For serial entrepreneurs, one business idea often leads to another. That’s how it was for Krista LaRiviere and Chris Adams.
After launching cgk Technologies Group 12 years ago to do “everything Web,” from hosting to content management, they went on to spin off Hot Banana Software, which offers a web content management system integrated with analytics, e-mail marketing and customer relationship management.
They continued working for those companies for a couple of years after selling them in 2006 to Lyris Inc., of Emeryville, Calif. But, Ms. LaRiviere says, “like any serial entrepreneurs, we had to move on eventually.” And in their years in the web business, Ms. LaRiviere and Mr. Adams had concluded that search-engine optimization – the art and science of getting search engines to show your website near the top of search results – needed to change.
So in 2009, they founded gShift Labs Inc.
Two years later, the Barrie, Ont.-based startup has 12 employees and about 225 customers. Recently, GrowthWorks Capital, a Vancouver-based venture capital firm, invested $1.1 million in gShift, and the Federal Economic Development Agency for Southern Ontario put in another $500,000.
Search-engine optimization (SEO) had traditionally been the province of experts, says Ms. LaRiviere, now the company’s chief executive officer. GShift set out to make it more accessible, “getting marketers to where they have control over their SEO campaigns.”
At the same time, she says, social networking has changed the game. Getting better search rankings isn’t just about tweaking website content and keywords, but also about using Facebook, Twitter, YouTube, blogs and other techniques. And things change faster than before, so marketers need monitor their search placement daily rather than monthly.

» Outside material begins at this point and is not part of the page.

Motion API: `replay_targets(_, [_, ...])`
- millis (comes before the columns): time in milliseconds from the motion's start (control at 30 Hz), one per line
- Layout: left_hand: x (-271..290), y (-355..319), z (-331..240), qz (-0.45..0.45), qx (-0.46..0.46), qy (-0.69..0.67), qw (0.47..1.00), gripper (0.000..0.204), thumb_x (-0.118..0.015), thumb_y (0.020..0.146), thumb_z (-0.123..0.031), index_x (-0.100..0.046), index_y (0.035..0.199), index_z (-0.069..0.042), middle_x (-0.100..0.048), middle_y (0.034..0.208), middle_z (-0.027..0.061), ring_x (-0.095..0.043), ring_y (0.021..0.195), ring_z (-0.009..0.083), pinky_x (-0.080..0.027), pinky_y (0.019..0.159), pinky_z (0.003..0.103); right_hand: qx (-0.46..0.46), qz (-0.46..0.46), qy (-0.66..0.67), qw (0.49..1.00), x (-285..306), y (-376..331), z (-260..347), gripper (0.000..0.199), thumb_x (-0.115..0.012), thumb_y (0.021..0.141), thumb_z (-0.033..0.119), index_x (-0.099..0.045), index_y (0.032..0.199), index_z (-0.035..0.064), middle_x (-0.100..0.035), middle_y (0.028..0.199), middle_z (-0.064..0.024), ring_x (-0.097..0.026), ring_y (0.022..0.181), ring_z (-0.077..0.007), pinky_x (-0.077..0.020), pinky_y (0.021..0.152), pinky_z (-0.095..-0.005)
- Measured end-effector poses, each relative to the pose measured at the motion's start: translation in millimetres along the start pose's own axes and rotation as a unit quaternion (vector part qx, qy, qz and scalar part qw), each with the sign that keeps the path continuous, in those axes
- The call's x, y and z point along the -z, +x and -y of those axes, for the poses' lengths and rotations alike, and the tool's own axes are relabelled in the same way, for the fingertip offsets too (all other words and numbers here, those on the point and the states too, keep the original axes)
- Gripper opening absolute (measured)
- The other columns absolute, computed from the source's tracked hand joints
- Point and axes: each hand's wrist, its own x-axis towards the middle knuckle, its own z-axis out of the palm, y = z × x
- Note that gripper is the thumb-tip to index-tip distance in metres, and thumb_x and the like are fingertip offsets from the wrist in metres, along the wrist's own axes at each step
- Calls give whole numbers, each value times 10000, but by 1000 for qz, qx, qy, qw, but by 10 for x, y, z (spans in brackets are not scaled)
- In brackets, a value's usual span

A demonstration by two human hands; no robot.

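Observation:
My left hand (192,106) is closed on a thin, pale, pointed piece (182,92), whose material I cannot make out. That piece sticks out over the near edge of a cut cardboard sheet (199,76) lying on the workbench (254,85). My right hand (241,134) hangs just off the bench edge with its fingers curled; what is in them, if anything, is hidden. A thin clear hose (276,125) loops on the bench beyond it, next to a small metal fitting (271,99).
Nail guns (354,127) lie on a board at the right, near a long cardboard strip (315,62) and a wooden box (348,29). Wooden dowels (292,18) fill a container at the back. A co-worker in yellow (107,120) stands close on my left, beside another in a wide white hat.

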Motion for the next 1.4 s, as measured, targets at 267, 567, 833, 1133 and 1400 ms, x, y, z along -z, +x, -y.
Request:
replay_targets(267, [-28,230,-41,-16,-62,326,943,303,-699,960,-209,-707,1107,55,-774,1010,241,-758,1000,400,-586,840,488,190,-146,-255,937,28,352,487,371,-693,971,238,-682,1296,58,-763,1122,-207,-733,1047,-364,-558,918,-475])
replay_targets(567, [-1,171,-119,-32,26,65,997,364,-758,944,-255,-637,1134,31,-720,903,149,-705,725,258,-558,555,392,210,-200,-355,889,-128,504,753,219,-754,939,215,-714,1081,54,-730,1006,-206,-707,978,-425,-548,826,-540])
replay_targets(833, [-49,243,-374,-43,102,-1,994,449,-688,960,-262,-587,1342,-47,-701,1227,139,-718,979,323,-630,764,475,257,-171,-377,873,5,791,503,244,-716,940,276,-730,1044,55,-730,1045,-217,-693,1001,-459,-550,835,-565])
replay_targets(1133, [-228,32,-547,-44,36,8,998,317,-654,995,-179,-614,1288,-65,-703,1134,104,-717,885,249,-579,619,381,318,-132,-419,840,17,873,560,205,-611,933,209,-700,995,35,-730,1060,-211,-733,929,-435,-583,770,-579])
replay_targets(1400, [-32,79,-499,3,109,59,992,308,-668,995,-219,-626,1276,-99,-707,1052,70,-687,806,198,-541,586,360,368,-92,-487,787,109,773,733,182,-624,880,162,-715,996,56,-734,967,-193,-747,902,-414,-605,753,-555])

For instance, major search engines now take a business’s social networking activity into account in ranking its web pages, Ms. LaRiviere says. And the appearance of a keyword in certain kinds of content, such as a press release, has more impact than its appearance elsewhere.
GShift’s Web Presence Optimizer tries to bring all this together in one place, with a dashboard to help its customers monitor how they’re doing in terms of search results, plus recommendations and content development tools to help them do better.

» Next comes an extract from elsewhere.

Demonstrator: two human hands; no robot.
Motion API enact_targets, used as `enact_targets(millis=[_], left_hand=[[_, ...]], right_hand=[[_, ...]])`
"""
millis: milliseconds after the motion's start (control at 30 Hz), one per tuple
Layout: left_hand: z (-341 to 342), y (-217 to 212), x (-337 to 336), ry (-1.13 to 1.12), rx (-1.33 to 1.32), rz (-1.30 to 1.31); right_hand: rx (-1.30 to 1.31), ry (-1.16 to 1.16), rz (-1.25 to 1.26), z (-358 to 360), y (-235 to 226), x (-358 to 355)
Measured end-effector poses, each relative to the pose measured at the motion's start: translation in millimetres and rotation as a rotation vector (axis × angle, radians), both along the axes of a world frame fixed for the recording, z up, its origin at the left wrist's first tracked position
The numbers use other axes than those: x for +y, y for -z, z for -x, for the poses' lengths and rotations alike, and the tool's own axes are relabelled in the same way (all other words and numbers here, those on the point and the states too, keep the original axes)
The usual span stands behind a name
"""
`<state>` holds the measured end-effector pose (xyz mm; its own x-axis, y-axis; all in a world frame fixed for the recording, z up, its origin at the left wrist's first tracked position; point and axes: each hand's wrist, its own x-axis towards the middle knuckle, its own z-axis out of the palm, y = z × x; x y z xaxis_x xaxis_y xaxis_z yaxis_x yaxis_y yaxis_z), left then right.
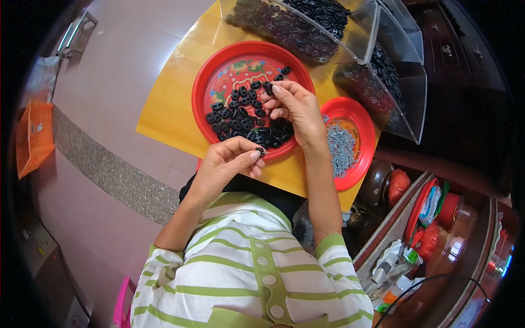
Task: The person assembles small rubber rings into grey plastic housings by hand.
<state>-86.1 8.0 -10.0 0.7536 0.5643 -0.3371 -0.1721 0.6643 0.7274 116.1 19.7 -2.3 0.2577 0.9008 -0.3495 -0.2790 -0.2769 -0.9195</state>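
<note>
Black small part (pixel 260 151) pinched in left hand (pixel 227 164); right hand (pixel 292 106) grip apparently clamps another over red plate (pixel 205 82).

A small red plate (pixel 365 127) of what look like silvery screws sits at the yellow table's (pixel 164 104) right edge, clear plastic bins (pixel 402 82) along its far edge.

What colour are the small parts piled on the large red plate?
Black, seen in the head view: the small parts lie heaped on the large red plate, which has a floral centre.
</note>
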Motion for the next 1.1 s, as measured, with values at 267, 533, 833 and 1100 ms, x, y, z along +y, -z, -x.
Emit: enact_targets(millis=[267,533,833,1100], left_hand=[[-9,1,9,-0.115,-0.030,-0.065],[-29,-10,19,-0.193,-0.067,-0.121],[-25,-15,13,-0.217,-0.019,-0.141],[-28,-15,10,-0.245,0.021,-0.241]], right_hand=[[0.184,-0.021,-0.038,-3,-15,-21],[0.231,0.059,-0.102,1,-22,-52],[0.335,0.091,-0.177,11,-28,-68],[0.307,0.102,-0.199,20,-15,-73]])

Chief executive Marc Castel says it’s working for his Toronto software company, Maintenance Assistant Inc. The five-year-old firm produces maintenance management software, he says, but it’s a new generation of software – web-based, built to resemble today’s social networking tools and designed to appeal to young, Web-savvy managers. So it makes sense that Maintenance Assistant’s online presence is an important part of its marketing strategy.
Mr. Castel says he attended a gShift presentation and was struck by the company’s assertion that most online sales come through “organic search,” which means unpaid search results, rather than through paid search advertising. So he decided to focus on that rather than buying search advertising, and he acquired Web Presence Optimizer to help him do it.
The results are impressive, Mr. Castel says. When he focused his efforts on the search term CMMS (computerized maintenance management software), Maintenance Assistant quickly moved from somewhere past the 100th page of results on Google to the second item in the list. The company has improved its ranking in other searches as well, and Mr. Castel estimates he is saving about $6,600 per month.
“We went from basically unknown, under the radar, to ‘Oh my gosh, who are these guys and how did they get here so quickly?’” Mr. Castel says.
Ms. LaRiviere says the new investments will help gShift continue improving its software and ramp up its sales and marketing efforts.
Until recently, the company – relying initially on self-funding and money from Toronto technology incubator MaRS – has been proving its technology with around 150 paying beta customers. Most of those are in the Toronto area, Ms. LaRiviere says, because that made it easier to give them the support required for the not yet fully developed software.
Now, gShift is moving ahead with a three-year product road map, elements of which include providing more detailed advice on what customers will need to do to achieve a given improvement in search rankings – something Ms. LaRiviere says even search engine optimization consultants have a hard time doing today.
GShift isn’t yet profitable, but Ms. LaRiviere says the plan is to hit $1-million in annual revenue and get into the black by the end of 2012.
Finding money to build gShift hasn’t been as tough as some might think, she says. She attributes that in part to the track record that she and Mr. Adams – now gShift’s chief technology officer – established through their two previous startups, and partly to being in a large market with a clear need for change.
Scott Pelton, vice-president of investments at GrowthWorks, describes that market as enormous. “Small and large firms all have a brand that they need to manage online through web presence optimization,” he says. “Customers are won and lost based on social signals.”